What the military can tell us about leadership, the power of lunchtime talks and why diversity campaigns haven't worked.

by Margaret Heffernan
Last Updated: 09 Jun 2016

Nobody can define leadership but everyone believes they know it when they see it. Around the world, business schools and corporations attempt to teach leadership (or at least to cash in on its importance). Yet the only serious leadership training in the UK is provided by the military: a full 40 weeks of intensive, on site, experiential training. What commercial business offers an equivalent?

It no longer surprises me that the military is ahead of business in this regard. The consequences of leadership failure in combat are immediate, tragic and hard to fudge. Far earlier than most companies, the military realised that obedience – the human tendency to equate doing a job with doing what you’re told – constituted a profound risk. It invests more in simulations to test decision-making under pressure. 

So it’s no surprise to find the best metaphor for leadership coming from a military leader. General Stanley McChrystal told me that he equated it with gardening. Why? Because gardeners can’t do anything: they can’t make flowers bloom or plants grow. Their role is to create the conditions in which everything flourishes and achieves its best. Surrounded by insurgents and disrupters, being the smartest guy (or even gal) in the room isn’t an asset; it’s a bottleneck. True leaders know they only succeed when everyone succeeds. And McChrystal’s most used phrase? Thank you. 

A few months ago I did an author talk at Google’s headquarters in London. The brief was simple: lunchtime, 50 people, talk about your book for half an hour, followed by Q&A. My session explored preconceptions around talent and productivity and how wrongheaded most of them are. The audience consisted primarily of engineers: curious, attentive, a little rattled by my argument and data, but willing to engage. It was fun; my publisher sold books and I took home a Google Android figurine. 

Such talks are simple to arrange, since most authors are happy to oblige – it’s often a more engaged audience than many festivals provide. New conversations bounce around the office and you’ve no idea where they’ll land or what they’ll turn into. Social capital and intellectual refreshment all in a simple, low-tech lunch hour. 

Most of our working time produces just the opposite: so many Flat Henrys, driven by long hours, KPIs and performance management systems that make us all task-driven and dull as ditch water. (Full disclosure: when I have an intense quarter, exactly the same thing happens to me: I lose the capacity to dream, to let my mind wander and to connect ideas. All I think about is the next thing, and the next thing. Very Macbeth, not very productive.) From such habits, innovation and creativity will never emerge. 

So what better solution than to bring creative people in the door just to share what excites, provokes and stimulates them? Alternative perspectives, new challenges or puzzling trends reframed.  Why doesn’t every company do this?

A few months ago, I contributed to an episode of Radio 4’s The Bottom Line. The topic under discussion was boards: how they operate, what differentiates effective from ineffective meetings.

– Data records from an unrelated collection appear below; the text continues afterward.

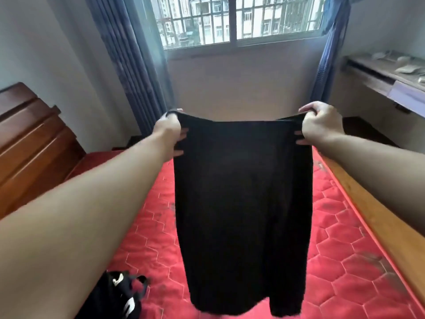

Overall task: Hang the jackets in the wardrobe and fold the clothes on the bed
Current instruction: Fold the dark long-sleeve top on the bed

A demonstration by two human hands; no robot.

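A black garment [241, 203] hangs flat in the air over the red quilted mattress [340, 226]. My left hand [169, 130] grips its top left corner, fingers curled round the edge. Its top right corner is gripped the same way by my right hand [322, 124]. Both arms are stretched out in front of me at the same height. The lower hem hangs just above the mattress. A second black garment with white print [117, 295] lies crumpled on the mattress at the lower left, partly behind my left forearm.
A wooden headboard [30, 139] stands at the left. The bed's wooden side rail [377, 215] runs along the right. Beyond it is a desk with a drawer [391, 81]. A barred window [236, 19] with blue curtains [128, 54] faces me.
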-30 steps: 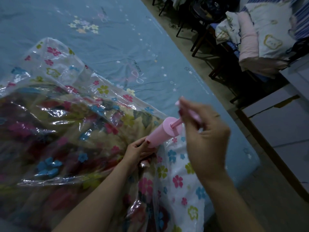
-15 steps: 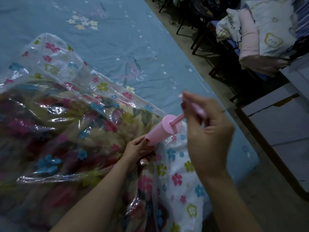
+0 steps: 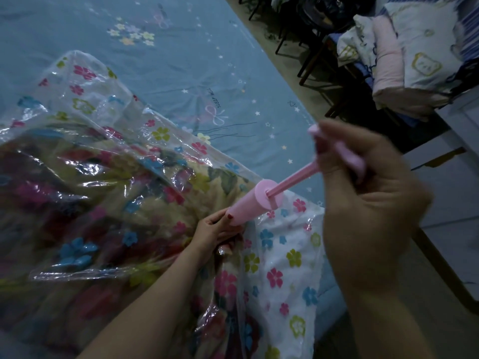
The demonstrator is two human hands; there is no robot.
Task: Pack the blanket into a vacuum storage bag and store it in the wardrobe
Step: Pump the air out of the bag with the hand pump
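The right hand (image 3: 368,193) has drawn the pump's handle (image 3: 339,151) up and away from the pump (image 3: 250,204) since half a second ago: then only a short stub of rod (image 3: 293,178) showed above the barrel cap, and now a long stretch of it is bared, so this is the upstroke of a pumping cycle. The right fingers are curled tight round the handle. The left hand (image 3: 215,233) grips the foot of the barrel, fingers wrapped round it where it meets the bag (image 3: 85,104), holding it down much as before. The blanket (image 3: 145,211), with its dark flower print, lies inside the clear flowered bag on the bed (image 3: 181,60); the plastic over it is wrinkled and loose in places, and the far corner of the bag is slack and unfilled, so by my judgement a good deal of air is yet to come out and more strokes are needed before the pack can go to the wardrobe. No wardrobe is in view that I can be sure of. The bed wears a blue sheet printed with small flowers, stars and a bow. The room is dim; to the right is a pale floor, and beyond the bed dark chairs (image 3: 311,47) and a heap of folded bedding (image 3: 414,55).
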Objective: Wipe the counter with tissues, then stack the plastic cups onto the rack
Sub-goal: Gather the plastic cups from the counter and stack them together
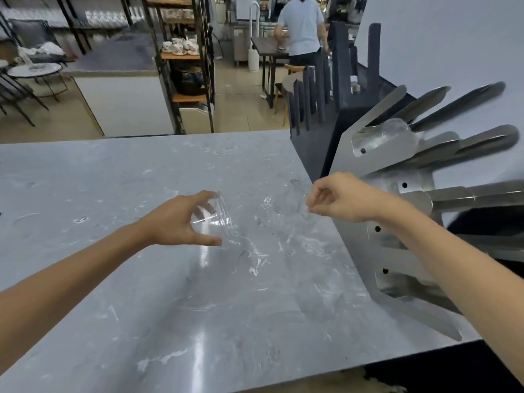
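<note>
A grey marbled counter (170, 293) fills the middle of the view. My left hand (181, 222) grips a clear plastic cup (222, 219) lying sideways just above the counter, with thumb and fingers around its rim. My right hand (337, 198) is to its right, fingers pinched on the edge of a second, very faint clear cup (286, 201). The metal cup rack (377, 177) with slanted tubes stands on the counter's right side, behind my right wrist. One clear cup (392, 134) sits on an upper tube. No tissue is visible.
A dark slotted stand (317, 109) rises behind the rack at the counter's far right corner. Beyond the counter are a shelf unit (187, 66) with crockery, small tables and chairs, and a person (302, 26) standing with their back turned.
</note>
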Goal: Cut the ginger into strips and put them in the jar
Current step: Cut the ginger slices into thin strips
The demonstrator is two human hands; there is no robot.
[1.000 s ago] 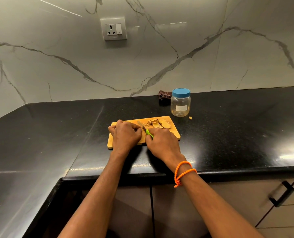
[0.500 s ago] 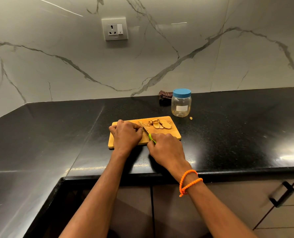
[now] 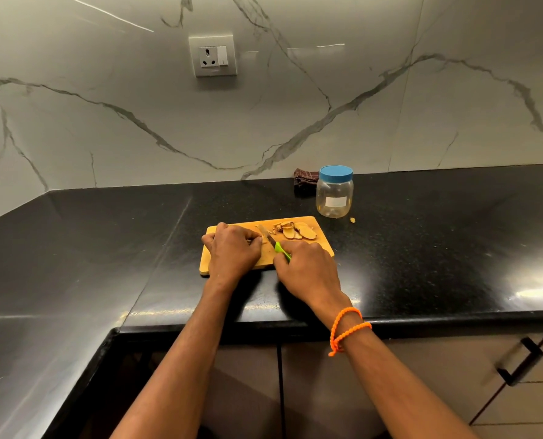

Naturally, diversity came up – but my fellow contributors didn’t seem to think it mattered. Michael Jackson of Elderstreet Investments just couldn’t see the point of diversity (although he said some of his CEOs are women) and Sir David Walker, formerly chair of Barclays, subtly evaded the topic by making a plea for younger board members ‘with L plates’. (Whether he meant women is a matter of interpretation.) Neither men appeared familiar with or supportive of the argument that companies need to look like the markets they serve, or the mountain of research that demonstrates that diverse groups are better at solving hard problems fast. Their ignorance left me speechless, almost.

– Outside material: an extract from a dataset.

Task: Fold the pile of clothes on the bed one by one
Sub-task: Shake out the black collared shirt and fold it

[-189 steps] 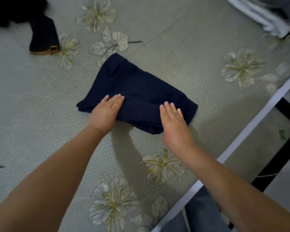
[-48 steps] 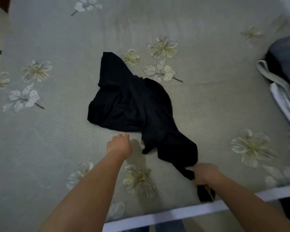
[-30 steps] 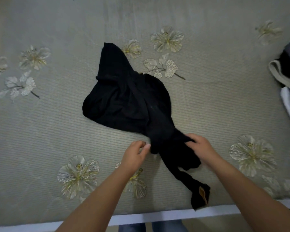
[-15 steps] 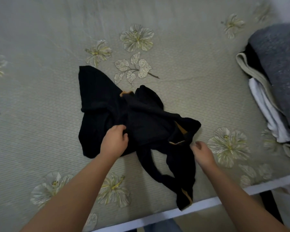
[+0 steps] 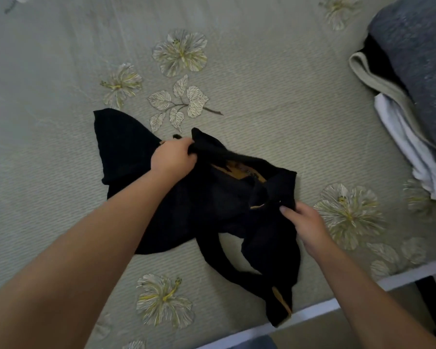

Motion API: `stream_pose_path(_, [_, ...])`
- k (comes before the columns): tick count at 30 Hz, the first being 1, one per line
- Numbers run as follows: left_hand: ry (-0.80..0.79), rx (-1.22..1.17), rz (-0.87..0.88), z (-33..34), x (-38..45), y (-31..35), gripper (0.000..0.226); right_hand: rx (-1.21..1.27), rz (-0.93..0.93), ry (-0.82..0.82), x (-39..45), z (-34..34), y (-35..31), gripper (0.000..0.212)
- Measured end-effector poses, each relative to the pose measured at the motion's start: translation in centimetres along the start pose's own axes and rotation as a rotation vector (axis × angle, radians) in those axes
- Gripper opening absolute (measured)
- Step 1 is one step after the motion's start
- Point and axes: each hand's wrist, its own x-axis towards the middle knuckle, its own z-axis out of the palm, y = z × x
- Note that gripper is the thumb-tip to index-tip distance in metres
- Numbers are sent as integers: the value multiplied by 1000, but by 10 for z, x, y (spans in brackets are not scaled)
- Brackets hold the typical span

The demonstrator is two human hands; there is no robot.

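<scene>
Garment: black garment crumpled on the bed, unfolded | Hands: left hand grips its far edge, right hand pinches the near edge | Progress: folded stack at right (apparently done); this piece barely started.

This is a bedroom in a home. A bed fills nearly the whole view, covered by a pale green woven mat printed with cream and yellow flowers and a leafy sprig toward twelve o'clock, its white edge band running across at five o'clock. At two to three o'clock a stack of folded clothes in grey, beige and white lies on the mat, and a crumpled black garment lies at the centre, household laundry rather than shop stock.
</scene>
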Motion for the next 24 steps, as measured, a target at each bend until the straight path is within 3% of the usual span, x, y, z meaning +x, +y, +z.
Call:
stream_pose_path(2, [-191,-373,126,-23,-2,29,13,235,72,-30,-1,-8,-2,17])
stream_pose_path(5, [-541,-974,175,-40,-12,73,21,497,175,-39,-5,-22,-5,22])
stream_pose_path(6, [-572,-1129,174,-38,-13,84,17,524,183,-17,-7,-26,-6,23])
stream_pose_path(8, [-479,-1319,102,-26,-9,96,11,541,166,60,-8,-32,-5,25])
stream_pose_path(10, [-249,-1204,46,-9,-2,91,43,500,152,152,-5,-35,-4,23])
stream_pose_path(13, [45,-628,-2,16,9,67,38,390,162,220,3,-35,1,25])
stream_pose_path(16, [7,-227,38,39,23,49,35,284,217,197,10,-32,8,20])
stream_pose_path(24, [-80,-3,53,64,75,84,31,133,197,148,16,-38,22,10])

Why have the diversity campaigns of the past 10 years achieved so little? My very first book tackled the obstacles experienced by ambitious women in corporate careers. My second looked at the outsize success of women-owned businesses: that these companies with less institutional or venture investment proved more enduring and profitable than businesses on average seemed worth paying attention to. We know now that everyone is subject to unconscious bias but few organisations seem willing to embrace the obvious remedy: a balanced portfolio of biases. The economist Robert J Gordon maintains that most of the post-war productivity growth was due to women’s entry into the workforce. No wonder it’s stalled when we are. 

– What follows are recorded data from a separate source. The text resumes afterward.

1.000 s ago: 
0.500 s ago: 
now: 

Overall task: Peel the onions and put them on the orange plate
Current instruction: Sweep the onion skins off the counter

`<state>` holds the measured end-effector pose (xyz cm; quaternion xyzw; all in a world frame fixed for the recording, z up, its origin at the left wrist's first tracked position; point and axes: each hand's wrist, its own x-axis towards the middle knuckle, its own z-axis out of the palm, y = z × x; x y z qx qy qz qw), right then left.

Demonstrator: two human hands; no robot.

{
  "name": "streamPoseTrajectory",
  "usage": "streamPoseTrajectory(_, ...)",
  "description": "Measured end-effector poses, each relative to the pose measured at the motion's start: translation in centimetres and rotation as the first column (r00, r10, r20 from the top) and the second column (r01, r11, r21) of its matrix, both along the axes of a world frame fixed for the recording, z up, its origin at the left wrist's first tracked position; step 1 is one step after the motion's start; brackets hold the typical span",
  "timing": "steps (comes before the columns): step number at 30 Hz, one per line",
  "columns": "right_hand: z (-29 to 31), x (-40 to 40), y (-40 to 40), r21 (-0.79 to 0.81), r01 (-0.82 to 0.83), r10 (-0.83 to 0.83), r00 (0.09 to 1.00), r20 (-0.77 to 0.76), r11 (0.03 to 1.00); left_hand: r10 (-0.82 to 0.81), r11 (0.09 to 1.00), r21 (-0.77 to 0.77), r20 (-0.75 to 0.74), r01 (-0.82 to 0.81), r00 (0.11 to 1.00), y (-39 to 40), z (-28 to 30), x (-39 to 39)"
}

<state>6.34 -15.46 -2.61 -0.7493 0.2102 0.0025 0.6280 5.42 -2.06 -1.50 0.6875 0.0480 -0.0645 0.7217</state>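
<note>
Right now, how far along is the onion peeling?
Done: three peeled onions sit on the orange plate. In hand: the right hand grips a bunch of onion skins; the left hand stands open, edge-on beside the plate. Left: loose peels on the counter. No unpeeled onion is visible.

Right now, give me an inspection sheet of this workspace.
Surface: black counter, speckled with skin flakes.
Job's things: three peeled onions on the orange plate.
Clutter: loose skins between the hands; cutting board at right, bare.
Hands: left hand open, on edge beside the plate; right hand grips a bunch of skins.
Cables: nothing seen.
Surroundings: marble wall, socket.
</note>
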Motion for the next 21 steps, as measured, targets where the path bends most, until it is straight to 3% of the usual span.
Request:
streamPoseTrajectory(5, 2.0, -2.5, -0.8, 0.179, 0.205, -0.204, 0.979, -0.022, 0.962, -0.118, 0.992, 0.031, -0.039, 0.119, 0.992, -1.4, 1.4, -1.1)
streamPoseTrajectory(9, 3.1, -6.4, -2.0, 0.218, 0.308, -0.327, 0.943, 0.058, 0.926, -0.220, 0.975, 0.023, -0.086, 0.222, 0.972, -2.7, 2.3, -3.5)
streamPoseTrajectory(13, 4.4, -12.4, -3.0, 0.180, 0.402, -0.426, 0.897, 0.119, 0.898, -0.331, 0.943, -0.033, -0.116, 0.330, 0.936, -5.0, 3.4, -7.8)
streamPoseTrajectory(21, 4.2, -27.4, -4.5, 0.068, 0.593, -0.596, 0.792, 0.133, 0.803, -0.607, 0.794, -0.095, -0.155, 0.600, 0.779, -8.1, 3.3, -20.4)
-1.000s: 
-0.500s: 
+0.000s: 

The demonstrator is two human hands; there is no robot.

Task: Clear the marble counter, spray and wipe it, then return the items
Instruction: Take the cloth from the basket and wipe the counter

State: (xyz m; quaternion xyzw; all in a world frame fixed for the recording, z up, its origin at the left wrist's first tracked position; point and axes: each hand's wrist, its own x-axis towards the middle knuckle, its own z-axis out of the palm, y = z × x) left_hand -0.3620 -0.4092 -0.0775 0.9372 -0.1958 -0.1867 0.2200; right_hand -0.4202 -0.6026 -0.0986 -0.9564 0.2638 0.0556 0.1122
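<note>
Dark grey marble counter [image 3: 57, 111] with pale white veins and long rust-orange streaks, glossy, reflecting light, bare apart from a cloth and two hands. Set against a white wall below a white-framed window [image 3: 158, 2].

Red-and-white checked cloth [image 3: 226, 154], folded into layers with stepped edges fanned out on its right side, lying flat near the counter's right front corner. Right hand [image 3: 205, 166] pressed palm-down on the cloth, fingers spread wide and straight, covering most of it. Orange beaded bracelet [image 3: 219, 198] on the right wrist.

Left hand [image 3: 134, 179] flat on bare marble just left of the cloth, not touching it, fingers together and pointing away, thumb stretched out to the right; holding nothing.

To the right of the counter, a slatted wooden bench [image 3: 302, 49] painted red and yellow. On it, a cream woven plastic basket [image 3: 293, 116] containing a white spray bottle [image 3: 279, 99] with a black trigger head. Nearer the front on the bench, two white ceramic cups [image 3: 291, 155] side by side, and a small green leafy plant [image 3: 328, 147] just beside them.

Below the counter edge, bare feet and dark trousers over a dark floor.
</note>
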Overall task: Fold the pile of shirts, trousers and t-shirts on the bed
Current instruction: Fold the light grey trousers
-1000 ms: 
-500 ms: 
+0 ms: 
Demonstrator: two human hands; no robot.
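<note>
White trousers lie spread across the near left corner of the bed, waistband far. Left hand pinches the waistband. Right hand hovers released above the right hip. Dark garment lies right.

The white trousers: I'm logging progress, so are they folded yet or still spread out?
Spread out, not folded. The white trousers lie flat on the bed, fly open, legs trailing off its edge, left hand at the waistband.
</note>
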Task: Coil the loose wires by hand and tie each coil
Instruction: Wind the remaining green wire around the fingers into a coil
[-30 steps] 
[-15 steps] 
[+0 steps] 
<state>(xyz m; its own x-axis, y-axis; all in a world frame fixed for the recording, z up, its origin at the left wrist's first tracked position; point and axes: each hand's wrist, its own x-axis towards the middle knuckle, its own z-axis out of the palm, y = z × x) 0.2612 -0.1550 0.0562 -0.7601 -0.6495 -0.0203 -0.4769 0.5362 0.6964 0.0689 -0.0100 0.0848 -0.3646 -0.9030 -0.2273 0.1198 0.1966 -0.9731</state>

One problem may be the very people who champion diversity most. The cause often sits with HR women. They mean well but they’re seen to be self-interested. One of the pioneers in this field, IBM, made great headway when its champion for women was Ted Childs: an African American male. ‘Fighting for a group that is not yours is a completely different fight,’ he told me. Childs campaigned for women, the gay and disabled communities – not his own. This gave him an immense advantage; his colleagues took his arguments seriously and responded frankly. Self-interest, Childs believed, was a liability, but selflessness was power. Nobody for one moment imagined he didn’t understand discrimination.